■ **REQUIREMENT**
Set down exactly the lines below between the line holding "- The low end" and the line holding "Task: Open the", inclusive; no other line belongs in the answer.

■ **DATA**
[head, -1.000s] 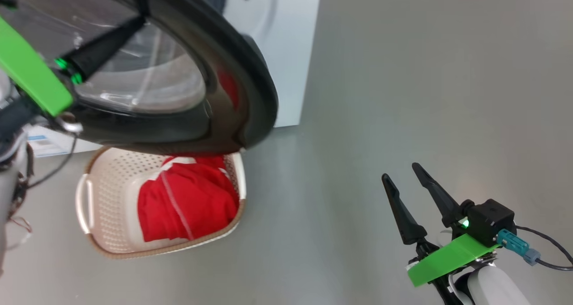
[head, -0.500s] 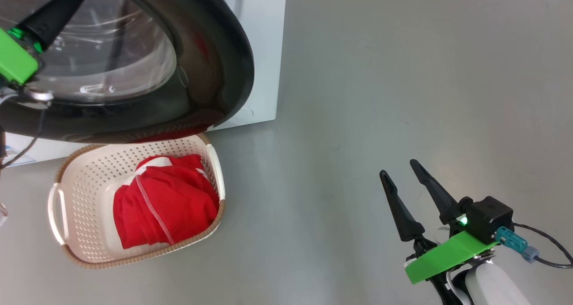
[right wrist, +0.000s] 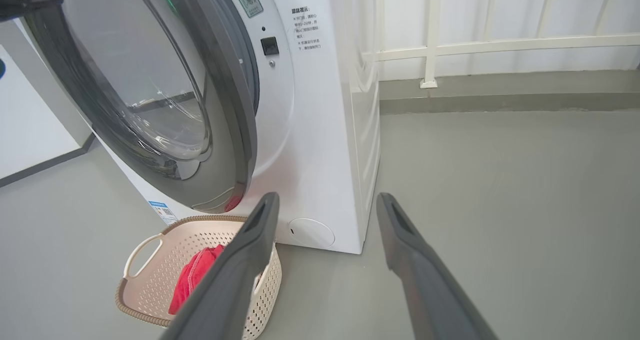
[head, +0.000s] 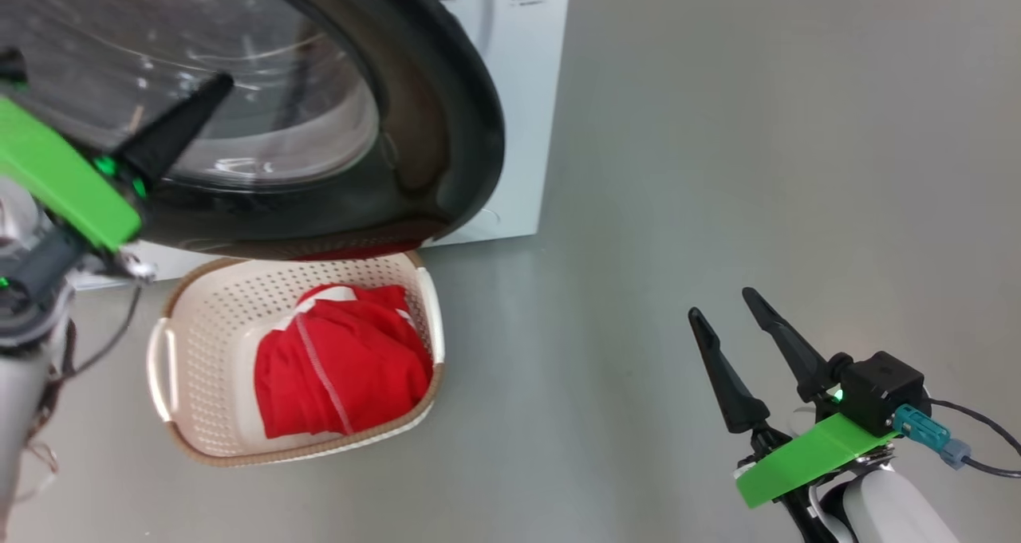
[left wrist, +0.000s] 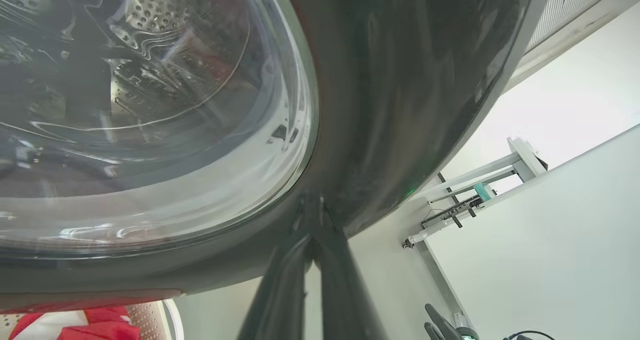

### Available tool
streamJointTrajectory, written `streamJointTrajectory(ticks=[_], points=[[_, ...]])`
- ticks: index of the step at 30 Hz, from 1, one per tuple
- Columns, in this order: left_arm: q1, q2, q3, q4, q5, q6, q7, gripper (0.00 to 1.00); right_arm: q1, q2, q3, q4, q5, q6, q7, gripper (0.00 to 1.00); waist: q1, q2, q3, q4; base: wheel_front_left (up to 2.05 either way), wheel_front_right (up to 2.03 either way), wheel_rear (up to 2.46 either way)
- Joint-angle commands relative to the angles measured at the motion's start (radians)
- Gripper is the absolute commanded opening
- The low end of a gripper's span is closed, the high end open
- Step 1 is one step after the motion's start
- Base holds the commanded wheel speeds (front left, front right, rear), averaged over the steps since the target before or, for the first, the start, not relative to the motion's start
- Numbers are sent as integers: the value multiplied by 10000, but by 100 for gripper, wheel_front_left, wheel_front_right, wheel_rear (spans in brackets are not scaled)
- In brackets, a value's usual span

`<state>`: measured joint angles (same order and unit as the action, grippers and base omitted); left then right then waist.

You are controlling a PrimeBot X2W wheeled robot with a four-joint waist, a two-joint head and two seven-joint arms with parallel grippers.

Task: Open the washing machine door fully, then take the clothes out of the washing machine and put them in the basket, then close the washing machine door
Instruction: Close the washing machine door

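Observation:
The washing machine door [head: 447, 128], black-rimmed with a bulging glass window [left wrist: 150, 105], stands ajar in front of the white washing machine [right wrist: 320, 130]. My left gripper [head: 226, 82] is shut with nothing in it. Its joined fingertips [left wrist: 312, 202] press against the door's black rim beside the glass. Below the door, the cream basket [head: 171, 352] sits on the floor with the red clothes [head: 343, 367] lying in it. My right gripper [head: 722, 304] hangs open and empty over bare floor, well right of the basket [right wrist: 150, 280] and the door [right wrist: 225, 105].
Grey floor [head: 718, 128] spreads wide to the right of the machine. A white railing [right wrist: 500, 45] and a low kerb run along the back. The machine carries a small blue label [right wrist: 162, 211] near its bottom corner, beside the basket.
The head camera swung left, then back right. My left gripper stays shut against the door, whose lower rim now covers less of the basket. The right gripper holds its place, still open.

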<state>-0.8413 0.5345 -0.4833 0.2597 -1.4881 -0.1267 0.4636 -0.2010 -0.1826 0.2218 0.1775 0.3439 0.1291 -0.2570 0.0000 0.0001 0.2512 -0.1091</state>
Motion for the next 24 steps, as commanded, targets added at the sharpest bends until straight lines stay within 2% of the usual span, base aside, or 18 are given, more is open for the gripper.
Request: streamJointTrajectory(ticks=[1, 4, 5, 6, 9, 15, 24], points=[[55, 575, 330, -334, -65, -40, -182, 26, 149, -136, 241, -211, -149, 16, -48, 100, 0, -1, -315, 385, 0, 0, 0], [443, 652, 261, -435, -90, -40, -472, 48, 223, -245, 249, -203, -147, 16, -48, 100, 0, -1, -470, 607, 0, 0, 0], [575, 685, 219, -468, -85, -40, -555, 68, 253, -277, 246, -192, -141, 16, -48, 100, 0, -1, -528, 678, 0, 0, 0], [721, 707, 186, -487, -91, -40, -653, 79, 285, -304, 245, -188, -132, 16, -48, 100, 0, -1, -582, 746, 0, 0, 0], [1222, 744, 102, -583, -183, -40, -953, 100, 407, -373, 238, -171, -118, 16, -48, 100, 0, -1, -767, 938, 0, 0, 0], [2139, 799, -74, -686, -319, -40, -1376, 100, 622, -473, 204, -180, -96, 16, -48, 100, 0, -1, -986, 1244, 0, 0, 0], [3469, 905, -447, -680, -26, -40, -2573, 100, 952, -602, 91, -183, -80, 16, -48, 100, 0, -1, -1244, 1671, 0, 0, 0]])
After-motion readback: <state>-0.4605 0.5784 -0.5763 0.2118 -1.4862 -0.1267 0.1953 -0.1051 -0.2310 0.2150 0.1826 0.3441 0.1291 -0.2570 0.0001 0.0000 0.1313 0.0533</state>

■ **ANSWER SECTION**
- The low end of a gripper's span is closed, the high end open
- Step 1 is one step after the motion's start
- Base holds the commanded wheel speeds (front left, front right, rear), averaged over the steps since the target before or, for the first, the start, not relative to the motion's start
- Numbers are sent as integers: the value multiplied by 10000, but by 100 for gripper, wheel_front_left, wheel_front_right, wheel_rear (spans in brackets are not scaled)
- In brackets, a value's usual span

`<state>`: measured joint angles (same order and unit as the action, grippers and base omitted); left then right then waist.

You are controlling a PrimeBot X2W wheeled robot with a four-joint waist, a two-joint head and two seven-joint arms with parallel grippers.

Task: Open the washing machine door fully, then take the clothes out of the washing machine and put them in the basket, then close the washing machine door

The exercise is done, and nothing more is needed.